The stabilization of mortgage rates near 6% is helping to fuel demand, particularly in markets where a high proportion of homeowners are not tied to low-rate mortgages. Cities like Boston, Grand Rapids, and Hartford stand out, where inventory is expected to increase as more homeowners look to sell in the coming year. This is crucial for easing supply constraints and providing more options for buyers. Additionally, markets such as Charlotte, Indianapolis, and San Antonio are benefiting from robust job growth and high rates of migration, which are adding to the demand for housing and boosting market stability.

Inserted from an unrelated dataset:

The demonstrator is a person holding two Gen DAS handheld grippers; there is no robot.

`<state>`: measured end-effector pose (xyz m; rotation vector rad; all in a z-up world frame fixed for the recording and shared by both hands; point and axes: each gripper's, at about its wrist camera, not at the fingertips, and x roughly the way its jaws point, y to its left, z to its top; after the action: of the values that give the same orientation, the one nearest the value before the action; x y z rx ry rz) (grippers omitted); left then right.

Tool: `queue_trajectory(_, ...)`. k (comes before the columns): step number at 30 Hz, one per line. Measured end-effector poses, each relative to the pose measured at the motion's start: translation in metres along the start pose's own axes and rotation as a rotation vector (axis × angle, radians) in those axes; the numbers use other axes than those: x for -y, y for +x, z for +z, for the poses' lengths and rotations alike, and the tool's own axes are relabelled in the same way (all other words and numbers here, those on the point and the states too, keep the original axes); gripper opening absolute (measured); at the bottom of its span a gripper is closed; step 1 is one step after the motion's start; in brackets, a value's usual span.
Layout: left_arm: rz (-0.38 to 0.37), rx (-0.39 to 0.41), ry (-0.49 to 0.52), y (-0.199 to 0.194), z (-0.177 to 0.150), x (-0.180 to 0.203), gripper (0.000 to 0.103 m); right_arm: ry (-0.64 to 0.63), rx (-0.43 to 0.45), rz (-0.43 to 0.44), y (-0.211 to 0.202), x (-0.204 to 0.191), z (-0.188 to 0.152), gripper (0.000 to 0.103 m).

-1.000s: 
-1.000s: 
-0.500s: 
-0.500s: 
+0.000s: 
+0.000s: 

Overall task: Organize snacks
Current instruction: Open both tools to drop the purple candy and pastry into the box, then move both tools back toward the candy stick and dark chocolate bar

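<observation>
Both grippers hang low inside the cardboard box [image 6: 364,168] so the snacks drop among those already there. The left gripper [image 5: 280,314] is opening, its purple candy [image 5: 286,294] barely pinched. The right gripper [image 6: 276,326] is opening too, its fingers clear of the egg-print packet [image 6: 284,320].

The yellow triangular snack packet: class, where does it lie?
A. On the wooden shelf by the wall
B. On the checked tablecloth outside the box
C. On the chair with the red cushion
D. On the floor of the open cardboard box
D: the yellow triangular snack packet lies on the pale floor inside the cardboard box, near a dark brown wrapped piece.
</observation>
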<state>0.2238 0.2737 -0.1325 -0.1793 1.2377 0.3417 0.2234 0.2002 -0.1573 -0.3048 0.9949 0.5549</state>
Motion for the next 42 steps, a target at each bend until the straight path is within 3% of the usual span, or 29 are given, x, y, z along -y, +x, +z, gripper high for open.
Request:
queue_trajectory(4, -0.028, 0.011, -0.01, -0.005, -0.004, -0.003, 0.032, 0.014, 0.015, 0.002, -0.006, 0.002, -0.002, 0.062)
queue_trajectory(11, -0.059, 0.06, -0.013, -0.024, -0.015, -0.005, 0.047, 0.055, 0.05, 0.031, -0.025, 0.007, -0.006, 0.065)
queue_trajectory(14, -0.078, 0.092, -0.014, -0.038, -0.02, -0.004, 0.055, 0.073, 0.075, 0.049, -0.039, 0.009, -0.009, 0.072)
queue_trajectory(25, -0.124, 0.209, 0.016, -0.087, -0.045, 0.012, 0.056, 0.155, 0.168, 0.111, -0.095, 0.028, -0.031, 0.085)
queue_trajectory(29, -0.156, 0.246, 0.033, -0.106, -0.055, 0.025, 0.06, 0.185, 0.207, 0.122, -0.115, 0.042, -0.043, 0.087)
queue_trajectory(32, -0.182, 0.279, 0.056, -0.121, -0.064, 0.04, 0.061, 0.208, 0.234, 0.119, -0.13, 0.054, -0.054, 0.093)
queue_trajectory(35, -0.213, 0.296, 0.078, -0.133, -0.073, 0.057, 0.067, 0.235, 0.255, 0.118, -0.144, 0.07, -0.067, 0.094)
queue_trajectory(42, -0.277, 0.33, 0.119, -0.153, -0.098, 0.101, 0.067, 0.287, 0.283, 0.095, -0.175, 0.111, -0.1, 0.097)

A common thread across these top markets is their strong appeal to first-time buyers. Areas including Charlotte, Greenville, and Kansas City offer a high percentage of starter homes, making them especially attractive to young families and millennials looking to purchase their first home. In fact, nearly 40% of homes in these areas fall within the starter-home category, a key factor driving affordability in an otherwise challenging housing environment.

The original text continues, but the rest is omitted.